I nevertheless burnt off the tip of his ear, a third of the way down.

I said, "Now we match like colt- and filly-friends, eh? I'm thinking of a diamond piercing for mine. Were you to buy a matching one, you could pretend to be the dashing pirate scoundrel you are—on the inside. Arrgh!"

He pursed his lips as his expression congested, but didn't lose his cool as he had during the press conference prior to my coronation. Reporters from the major newspapers had learned I was the Hero of Hooflyn, moments before he marched in to pull his horse apples. Couldn't read the room, that one.

"So, Aurora Midnight. You turned out to be Doña Carne Asada's 'daughter,' after all. You were Running Mead's most effective enforcer because you'd been groomed by her. Your mayhem is practically a masterpiece. Nothing innocent about you, Princess."

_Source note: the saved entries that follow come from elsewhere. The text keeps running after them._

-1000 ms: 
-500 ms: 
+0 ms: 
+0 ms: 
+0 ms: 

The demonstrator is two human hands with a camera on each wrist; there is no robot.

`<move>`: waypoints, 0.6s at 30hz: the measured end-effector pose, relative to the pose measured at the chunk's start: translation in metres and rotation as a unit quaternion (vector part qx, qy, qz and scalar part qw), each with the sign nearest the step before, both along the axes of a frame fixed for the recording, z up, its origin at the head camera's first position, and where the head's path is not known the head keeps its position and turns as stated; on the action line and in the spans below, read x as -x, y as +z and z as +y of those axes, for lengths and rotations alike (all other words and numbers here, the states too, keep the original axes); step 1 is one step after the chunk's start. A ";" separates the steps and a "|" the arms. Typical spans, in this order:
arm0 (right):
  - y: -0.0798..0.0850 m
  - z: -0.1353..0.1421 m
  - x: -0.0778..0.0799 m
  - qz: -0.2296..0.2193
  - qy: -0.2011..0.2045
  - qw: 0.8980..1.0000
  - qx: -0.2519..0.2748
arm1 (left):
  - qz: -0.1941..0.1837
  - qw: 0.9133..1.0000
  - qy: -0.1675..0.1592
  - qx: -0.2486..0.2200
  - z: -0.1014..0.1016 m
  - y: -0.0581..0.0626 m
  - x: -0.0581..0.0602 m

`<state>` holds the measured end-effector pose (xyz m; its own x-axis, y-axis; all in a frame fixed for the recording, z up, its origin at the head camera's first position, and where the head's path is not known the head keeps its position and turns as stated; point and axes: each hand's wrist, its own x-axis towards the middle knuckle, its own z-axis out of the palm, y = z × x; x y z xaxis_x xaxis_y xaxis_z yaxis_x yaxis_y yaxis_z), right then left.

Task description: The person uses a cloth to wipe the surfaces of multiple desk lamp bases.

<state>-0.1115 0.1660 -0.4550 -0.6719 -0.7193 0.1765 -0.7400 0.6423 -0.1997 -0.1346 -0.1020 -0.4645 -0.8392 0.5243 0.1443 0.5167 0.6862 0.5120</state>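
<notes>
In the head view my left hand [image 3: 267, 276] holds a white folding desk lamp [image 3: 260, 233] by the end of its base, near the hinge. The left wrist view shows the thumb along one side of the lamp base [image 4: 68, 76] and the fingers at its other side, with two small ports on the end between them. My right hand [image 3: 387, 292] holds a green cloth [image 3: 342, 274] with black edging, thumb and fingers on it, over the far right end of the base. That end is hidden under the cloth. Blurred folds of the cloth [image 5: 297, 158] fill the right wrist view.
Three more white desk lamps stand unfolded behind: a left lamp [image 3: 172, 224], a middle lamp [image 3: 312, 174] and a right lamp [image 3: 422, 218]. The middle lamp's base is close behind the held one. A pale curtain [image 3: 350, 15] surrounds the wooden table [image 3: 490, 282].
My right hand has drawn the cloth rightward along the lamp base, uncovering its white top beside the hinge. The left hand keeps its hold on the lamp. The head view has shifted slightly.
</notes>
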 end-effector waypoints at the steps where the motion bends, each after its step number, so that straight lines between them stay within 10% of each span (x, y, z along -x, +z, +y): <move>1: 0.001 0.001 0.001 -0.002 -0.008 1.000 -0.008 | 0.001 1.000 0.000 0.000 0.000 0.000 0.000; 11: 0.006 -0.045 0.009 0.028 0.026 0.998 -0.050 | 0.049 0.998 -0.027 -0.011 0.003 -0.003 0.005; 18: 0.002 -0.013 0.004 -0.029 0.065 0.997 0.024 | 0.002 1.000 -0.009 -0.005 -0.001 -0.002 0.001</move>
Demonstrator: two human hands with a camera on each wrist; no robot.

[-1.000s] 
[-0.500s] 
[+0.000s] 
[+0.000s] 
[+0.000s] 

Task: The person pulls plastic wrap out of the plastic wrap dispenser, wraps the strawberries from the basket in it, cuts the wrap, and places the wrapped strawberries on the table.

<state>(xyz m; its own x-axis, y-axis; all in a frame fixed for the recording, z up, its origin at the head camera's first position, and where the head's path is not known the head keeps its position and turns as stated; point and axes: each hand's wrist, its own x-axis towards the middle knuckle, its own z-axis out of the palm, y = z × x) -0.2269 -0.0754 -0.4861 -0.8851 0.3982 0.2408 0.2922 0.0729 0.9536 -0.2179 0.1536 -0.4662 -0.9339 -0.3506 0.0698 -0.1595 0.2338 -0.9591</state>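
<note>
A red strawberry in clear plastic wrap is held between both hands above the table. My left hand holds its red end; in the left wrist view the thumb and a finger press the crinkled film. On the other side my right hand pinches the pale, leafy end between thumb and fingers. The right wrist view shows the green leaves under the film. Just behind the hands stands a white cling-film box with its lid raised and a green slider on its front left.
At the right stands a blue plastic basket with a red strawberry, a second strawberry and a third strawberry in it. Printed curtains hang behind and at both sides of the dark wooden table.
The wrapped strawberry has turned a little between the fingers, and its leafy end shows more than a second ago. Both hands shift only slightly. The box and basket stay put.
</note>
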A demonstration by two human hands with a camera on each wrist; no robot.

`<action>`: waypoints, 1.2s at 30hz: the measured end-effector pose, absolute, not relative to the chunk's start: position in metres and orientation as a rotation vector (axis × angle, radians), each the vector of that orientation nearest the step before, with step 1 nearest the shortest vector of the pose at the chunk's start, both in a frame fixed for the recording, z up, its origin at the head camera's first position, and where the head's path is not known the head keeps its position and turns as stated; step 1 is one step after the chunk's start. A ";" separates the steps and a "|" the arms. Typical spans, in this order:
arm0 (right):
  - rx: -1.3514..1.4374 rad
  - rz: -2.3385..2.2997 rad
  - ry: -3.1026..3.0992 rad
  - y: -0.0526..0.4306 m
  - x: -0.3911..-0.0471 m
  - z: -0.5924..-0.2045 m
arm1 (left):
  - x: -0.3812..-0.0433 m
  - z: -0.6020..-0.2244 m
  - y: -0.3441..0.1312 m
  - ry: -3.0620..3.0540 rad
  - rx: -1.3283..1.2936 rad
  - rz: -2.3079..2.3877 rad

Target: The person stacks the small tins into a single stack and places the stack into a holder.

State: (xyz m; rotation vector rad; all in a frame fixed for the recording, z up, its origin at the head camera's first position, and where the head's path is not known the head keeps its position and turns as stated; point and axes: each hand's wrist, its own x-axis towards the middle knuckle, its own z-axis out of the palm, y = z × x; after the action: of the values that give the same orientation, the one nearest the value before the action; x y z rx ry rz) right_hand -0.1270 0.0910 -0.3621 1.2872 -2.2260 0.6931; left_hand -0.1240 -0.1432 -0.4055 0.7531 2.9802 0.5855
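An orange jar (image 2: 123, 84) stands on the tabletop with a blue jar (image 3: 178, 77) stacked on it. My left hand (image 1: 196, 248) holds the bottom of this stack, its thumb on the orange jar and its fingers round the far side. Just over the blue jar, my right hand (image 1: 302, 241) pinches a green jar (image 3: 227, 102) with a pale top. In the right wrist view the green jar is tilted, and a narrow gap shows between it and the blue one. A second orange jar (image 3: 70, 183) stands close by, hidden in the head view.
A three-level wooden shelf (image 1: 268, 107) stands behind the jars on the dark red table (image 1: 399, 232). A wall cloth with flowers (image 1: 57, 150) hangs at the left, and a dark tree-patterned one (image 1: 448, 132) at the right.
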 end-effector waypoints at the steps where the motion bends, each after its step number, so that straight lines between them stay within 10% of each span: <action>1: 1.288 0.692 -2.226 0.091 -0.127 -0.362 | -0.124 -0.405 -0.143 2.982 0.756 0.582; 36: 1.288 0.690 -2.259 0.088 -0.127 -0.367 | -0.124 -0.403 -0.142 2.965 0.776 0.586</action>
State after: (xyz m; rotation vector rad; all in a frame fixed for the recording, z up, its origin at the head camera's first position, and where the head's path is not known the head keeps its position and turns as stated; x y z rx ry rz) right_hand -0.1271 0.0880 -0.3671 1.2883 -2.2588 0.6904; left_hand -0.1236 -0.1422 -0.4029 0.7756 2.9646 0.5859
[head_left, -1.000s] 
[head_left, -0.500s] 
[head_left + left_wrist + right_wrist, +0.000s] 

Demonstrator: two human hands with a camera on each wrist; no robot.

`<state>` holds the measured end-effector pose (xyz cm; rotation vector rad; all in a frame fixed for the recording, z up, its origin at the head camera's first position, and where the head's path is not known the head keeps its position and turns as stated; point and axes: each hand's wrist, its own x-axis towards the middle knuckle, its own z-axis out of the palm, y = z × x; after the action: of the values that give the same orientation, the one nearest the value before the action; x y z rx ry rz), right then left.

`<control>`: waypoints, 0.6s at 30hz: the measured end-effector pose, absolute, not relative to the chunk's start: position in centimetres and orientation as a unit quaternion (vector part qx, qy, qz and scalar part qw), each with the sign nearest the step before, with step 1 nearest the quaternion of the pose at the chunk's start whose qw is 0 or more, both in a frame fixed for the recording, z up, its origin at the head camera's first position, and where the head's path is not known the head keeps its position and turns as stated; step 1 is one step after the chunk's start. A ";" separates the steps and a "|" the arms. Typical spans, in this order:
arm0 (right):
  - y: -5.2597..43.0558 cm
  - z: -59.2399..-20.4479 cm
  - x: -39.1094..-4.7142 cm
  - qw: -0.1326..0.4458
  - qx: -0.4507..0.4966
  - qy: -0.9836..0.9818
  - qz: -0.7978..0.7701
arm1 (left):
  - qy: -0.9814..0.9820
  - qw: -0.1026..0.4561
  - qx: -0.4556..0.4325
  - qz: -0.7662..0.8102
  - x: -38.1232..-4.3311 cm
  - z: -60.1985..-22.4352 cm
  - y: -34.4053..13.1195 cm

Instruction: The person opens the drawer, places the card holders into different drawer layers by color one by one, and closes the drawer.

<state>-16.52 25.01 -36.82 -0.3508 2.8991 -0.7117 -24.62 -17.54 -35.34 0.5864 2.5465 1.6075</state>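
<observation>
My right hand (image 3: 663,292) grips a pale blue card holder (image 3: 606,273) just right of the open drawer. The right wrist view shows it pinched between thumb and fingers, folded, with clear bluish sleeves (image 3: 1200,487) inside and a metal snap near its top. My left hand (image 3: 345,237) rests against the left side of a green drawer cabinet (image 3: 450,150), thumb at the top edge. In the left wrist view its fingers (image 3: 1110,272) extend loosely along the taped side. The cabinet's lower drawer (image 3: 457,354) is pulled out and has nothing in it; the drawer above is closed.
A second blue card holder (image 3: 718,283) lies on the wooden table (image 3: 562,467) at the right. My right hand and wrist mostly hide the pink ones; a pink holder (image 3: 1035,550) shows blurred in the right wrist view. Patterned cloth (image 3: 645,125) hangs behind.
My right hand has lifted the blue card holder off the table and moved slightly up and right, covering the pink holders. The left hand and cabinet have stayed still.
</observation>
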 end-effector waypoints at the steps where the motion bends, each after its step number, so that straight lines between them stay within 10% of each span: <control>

"One. Kick," I said under my breath.

He trotted closer, close enough that I smelled the camomile tea on his breath. They called that "Getting in your face." Worse, it forced me to look up at him. With a smirk, he added, "Princess Celestia pardoned you of all your crimes. That means you can talk without incriminating yourself! Tell me about the Elderberry Shipyards. Did they sell airship keels to the Prince of Storms, under Carne Asada's direction?"

The son of the owner of those shipyards, Safe, had worked for me with Citron, Crystal Skies, and others to protect Carne Asada. After I'd taken over the syndicate, I'd read her files. I cautioned him to steer clear of his mother. Carne Asada had enough blackmail to make the corrupt mare do practically anything, but she'd volunteered selling those keels, forcing Celestia's navy to fight battle cruisers built upon them. I'd burnt that file because I'd known it would follow Safe around and destroy his life.

I protected my own.

I lost my amused grin as I stepped back. I had my hoof up near my right ear, so... I jabbed the stallion in the nose. I could have slapped him, but why?

Cartilage went pop! Fresh crimson splattered my blue hoofie.

Author's Note:

Changed Ice Sickle from Captain of the Armies to the Army on 3/3/24. Note pertinent to this chapter, but it will show up later.